▶
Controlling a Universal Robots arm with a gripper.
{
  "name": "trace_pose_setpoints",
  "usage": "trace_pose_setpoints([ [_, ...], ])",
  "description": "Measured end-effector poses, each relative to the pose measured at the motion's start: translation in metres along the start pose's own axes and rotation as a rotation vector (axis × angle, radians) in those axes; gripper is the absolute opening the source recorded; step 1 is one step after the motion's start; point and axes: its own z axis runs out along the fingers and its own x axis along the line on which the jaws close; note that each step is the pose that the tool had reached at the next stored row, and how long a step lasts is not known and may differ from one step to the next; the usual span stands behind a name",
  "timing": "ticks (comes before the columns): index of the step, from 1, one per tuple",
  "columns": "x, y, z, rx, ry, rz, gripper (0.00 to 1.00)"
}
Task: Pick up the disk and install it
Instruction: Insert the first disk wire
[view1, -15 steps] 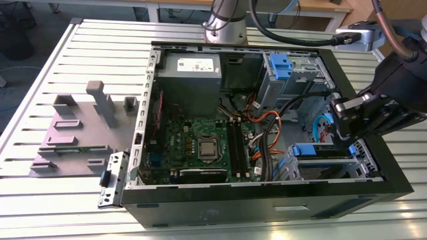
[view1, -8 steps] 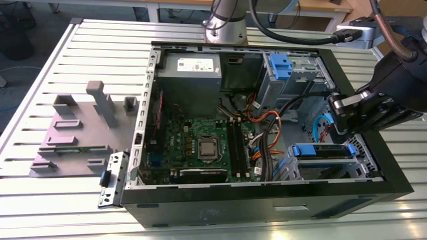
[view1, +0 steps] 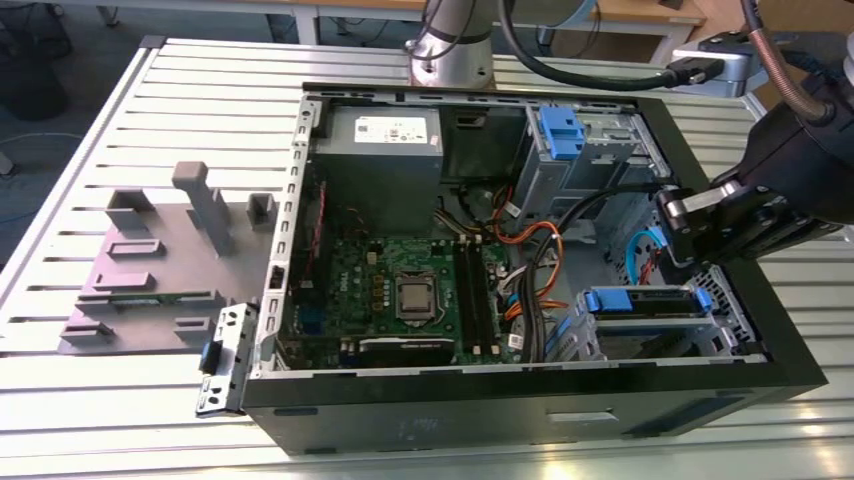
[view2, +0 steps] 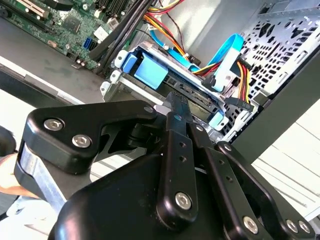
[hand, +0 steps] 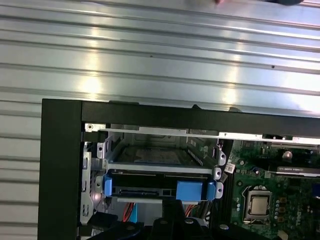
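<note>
The disk (view1: 643, 303) sits in the drive cage at the near corner of the open computer case (view1: 534, 395), on the exterior view's right. Its blue carrier frame and handle (view2: 150, 70) face the case's inside, and its black connector edge (hand: 145, 191) shows between the blue ends. My gripper (view1: 671, 238) hangs just above and beside that cage, over the case's right wall. In the second wrist view its black fingers (view2: 176, 130) come together at the tips with nothing between them, pointing at the cage. It touches nothing that I can see.
Inside the case lie the green motherboard (view1: 400, 290), a grey power-supply box (view1: 380, 135), a second blue-fronted bay (view1: 561, 130) and bundles of cables (view1: 534, 250). A grey fixture (view1: 147, 270) stands on the slatted table (view1: 80, 400) at the exterior view's left.
</note>
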Motion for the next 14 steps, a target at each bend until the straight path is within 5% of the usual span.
trace_pose_setpoints([
  [5, 0.0006, 0.0000, 0.0001, 0.0152, 0.0007, -0.003, 0.11],
  [14, 0.0154, -0.0014, 0.0005, 0.0154, -0.0017, -0.002, 0.11],
])
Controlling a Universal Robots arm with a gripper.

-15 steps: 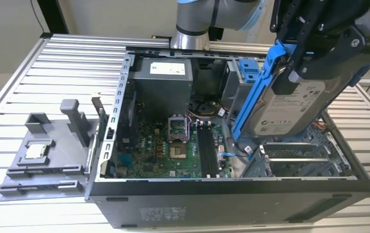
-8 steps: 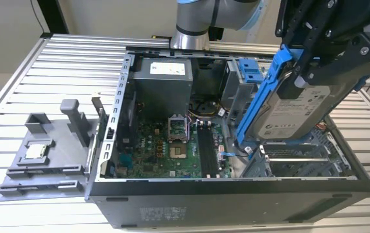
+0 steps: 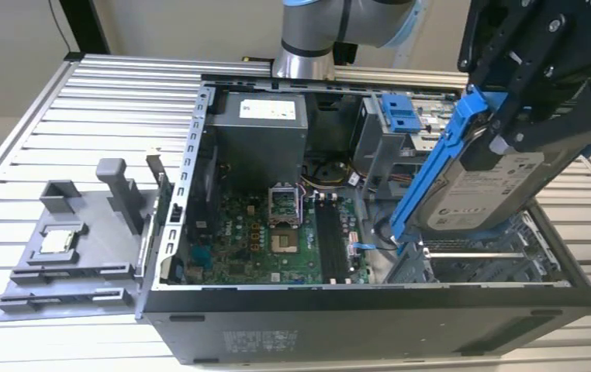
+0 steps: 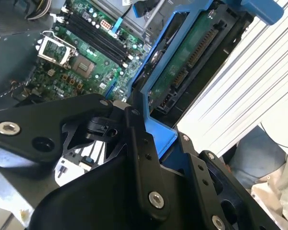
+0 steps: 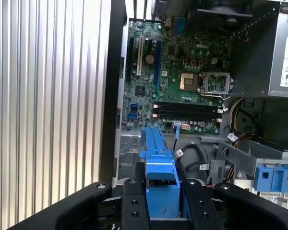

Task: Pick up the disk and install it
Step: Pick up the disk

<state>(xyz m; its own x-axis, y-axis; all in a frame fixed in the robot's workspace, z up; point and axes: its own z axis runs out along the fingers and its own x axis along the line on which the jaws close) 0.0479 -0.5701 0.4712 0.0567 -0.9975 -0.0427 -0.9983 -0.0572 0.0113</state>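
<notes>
My gripper (image 3: 500, 138) is shut on the disk (image 3: 482, 194), a silver-grey drive with a white label in a blue carrier rail. The disk hangs tilted in the air above the open computer case (image 3: 378, 314), over its end at the exterior view's right. In the second wrist view the disk's green underside with its connector (image 4: 182, 67) sticks out past my black gripper (image 4: 165, 148). In the first wrist view the blue carrier (image 5: 158, 165) sits clamped in the gripper (image 5: 163, 199), with the case's inside beyond it.
Inside the case lie the green motherboard (image 3: 274, 232), a grey power supply (image 3: 264, 132) and a grey cage with a blue latch (image 3: 404, 116). A grey fixture (image 3: 88, 256) bearing a small square chip (image 3: 57, 242) stands on the slatted metal table (image 3: 68, 108) at the exterior view's left.
</notes>
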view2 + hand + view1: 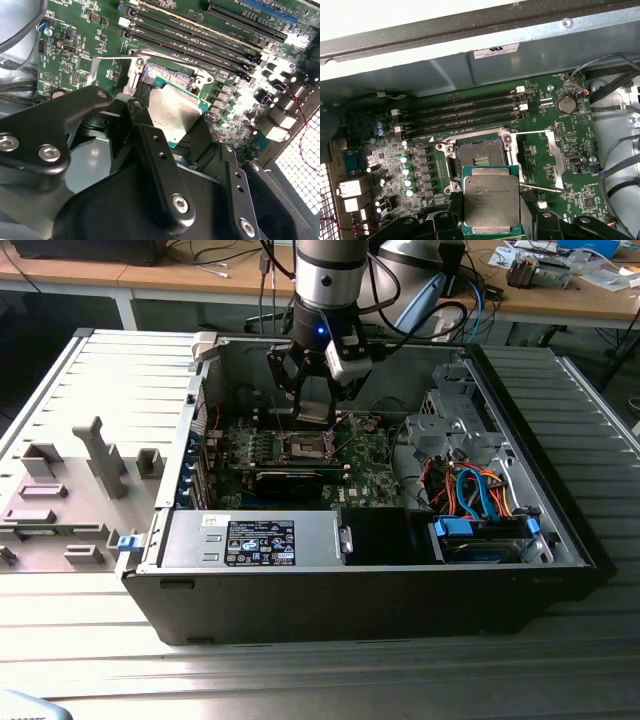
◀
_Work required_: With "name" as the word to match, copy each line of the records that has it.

_Answer section_:
  "name": "trace_pose_setpoints",
  "description": "Measured end-effector poses, each relative to the pose measured at the motion's start: translation in metres along the start pose's own axes and rotation as a rotation vector (axis × angle, radians) in those axes; gripper is the absolute opening the source recorded; step 1 is one step after the motion's start; point and axes: its own z axis runs out along the fingers and its own x axis along the line on which the jaws close; note that each step is the pose that the tool had reached at the next stored row, and how long a step lasts is not known and may differ from one step to the next; the usual span stands behind a name",

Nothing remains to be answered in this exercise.